- [Description of the task]
Copy the complete listing word for word, but do not carry over any images.

- [Dataset content]
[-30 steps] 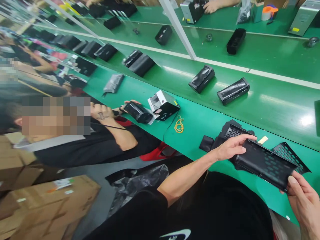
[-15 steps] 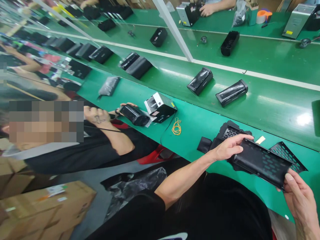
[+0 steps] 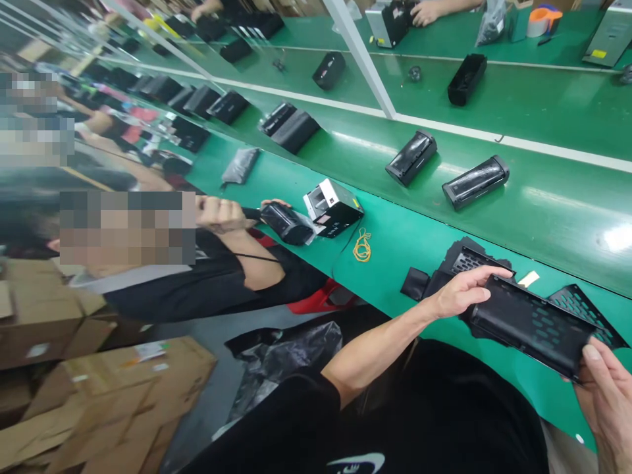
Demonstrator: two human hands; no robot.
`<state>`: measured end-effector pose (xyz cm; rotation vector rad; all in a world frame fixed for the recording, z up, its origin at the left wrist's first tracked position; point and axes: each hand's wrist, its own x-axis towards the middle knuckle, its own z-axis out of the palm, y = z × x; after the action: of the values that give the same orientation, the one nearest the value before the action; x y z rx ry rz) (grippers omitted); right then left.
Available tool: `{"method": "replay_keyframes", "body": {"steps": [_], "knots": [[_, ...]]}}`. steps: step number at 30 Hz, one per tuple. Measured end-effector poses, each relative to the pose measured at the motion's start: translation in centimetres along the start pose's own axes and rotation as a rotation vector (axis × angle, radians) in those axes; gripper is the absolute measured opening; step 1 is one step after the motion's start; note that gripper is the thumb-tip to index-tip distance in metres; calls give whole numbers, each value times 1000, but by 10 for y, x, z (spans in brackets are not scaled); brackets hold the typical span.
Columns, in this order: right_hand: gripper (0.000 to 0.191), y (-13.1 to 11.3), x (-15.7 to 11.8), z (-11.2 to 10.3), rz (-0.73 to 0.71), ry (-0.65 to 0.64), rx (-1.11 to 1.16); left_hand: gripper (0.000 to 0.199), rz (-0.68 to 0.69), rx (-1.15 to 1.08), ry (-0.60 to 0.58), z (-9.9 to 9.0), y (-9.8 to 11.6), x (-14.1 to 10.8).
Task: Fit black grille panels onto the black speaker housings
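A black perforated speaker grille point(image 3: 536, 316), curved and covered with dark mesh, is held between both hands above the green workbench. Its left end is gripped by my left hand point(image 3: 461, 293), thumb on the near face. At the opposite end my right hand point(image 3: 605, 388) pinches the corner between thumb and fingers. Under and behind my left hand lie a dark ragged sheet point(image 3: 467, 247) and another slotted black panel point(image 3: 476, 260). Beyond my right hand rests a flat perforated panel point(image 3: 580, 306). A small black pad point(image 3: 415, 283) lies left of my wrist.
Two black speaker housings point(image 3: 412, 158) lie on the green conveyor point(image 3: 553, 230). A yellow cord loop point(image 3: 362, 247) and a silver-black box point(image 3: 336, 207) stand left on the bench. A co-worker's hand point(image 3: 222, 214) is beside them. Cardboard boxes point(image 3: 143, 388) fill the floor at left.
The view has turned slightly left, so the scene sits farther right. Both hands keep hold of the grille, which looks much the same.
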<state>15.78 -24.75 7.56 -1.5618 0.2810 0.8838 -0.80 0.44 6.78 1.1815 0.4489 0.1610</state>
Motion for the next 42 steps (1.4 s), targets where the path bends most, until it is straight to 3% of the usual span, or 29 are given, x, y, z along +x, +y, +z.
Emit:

- [Exercise result]
[-30 steps] 
[-15 steps] 
[+0 steps] 
Demonstrator: two human hands; no robot.
`<state>`: measured end-effector pose (xyz cm; rotation vector rad; all in a world frame fixed for the recording, z up, its origin at the left wrist's first tracked position; point and axes: each hand's wrist, its own x-axis towards the middle knuckle, its own z-axis out of the palm, y = z × x; after the action: of the values that give the same orientation, the one nearest the value before the action; x y z rx ry rz) (grippers omitted); right then left.
Available tool: `{"method": "replay_keyframes", "body": {"steps": [_], "knots": [[_, ...]]}}`. steps: step number at 30 Hz, one per tuple. Measured end-effector poses, each relative to the pose measured at the motion's start: translation in centimetres along the start pose's own axes and rotation as a rotation vector (axis × angle, radians) in those axes; gripper is the absolute measured opening; step 1 is one step after the motion's start; note that gripper is the thumb-tip to index-tip distance in metres; calls give whole numbers, each value times 1000, but by 10 for y, x, z (spans in brackets are not scaled); brackets hold the typical span.
Columns, in this order: right_hand: gripper (0.000 to 0.191), y (-13.1 to 11.3), x (-15.7 to 11.8), z (-11.2 to 10.3), rz (-0.73 to 0.71), ry (-0.65 to 0.64), rx (-1.11 to 1.16); left_hand: gripper (0.000 to 0.199), rz (-0.68 to 0.69), rx (-1.15 to 1.08), ry (-0.60 to 0.58), z (-9.9 to 9.0), y (-9.8 to 11.6), x (-14.1 to 10.8).
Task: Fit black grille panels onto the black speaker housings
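A black perforated speaker grille point(image 3: 536, 316), curved and covered with dark mesh, is held between both hands above the green workbench. Its left end is gripped by my left hand point(image 3: 461, 293), thumb on the near face. At the opposite end my right hand point(image 3: 605, 388) pinches the corner between thumb and fingers. Under and behind my left hand lie a dark ragged sheet point(image 3: 467, 247) and another slotted black panel point(image 3: 476, 260). Beyond my right hand rests a flat perforated panel point(image 3: 580, 306). A small black pad point(image 3: 415, 283) lies left of my wrist.
Two black speaker housings point(image 3: 412, 158) lie on the green conveyor point(image 3: 553, 230). A yellow cord loop point(image 3: 362, 247) and a silver-black box point(image 3: 336, 207) stand left on the bench. A co-worker's hand point(image 3: 222, 214) is beside them. Cardboard boxes point(image 3: 143, 388) fill the floor at left.
The view has turned slightly left, so the scene sits farther right. Both hands keep hold of the grille, which looks much the same.
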<state>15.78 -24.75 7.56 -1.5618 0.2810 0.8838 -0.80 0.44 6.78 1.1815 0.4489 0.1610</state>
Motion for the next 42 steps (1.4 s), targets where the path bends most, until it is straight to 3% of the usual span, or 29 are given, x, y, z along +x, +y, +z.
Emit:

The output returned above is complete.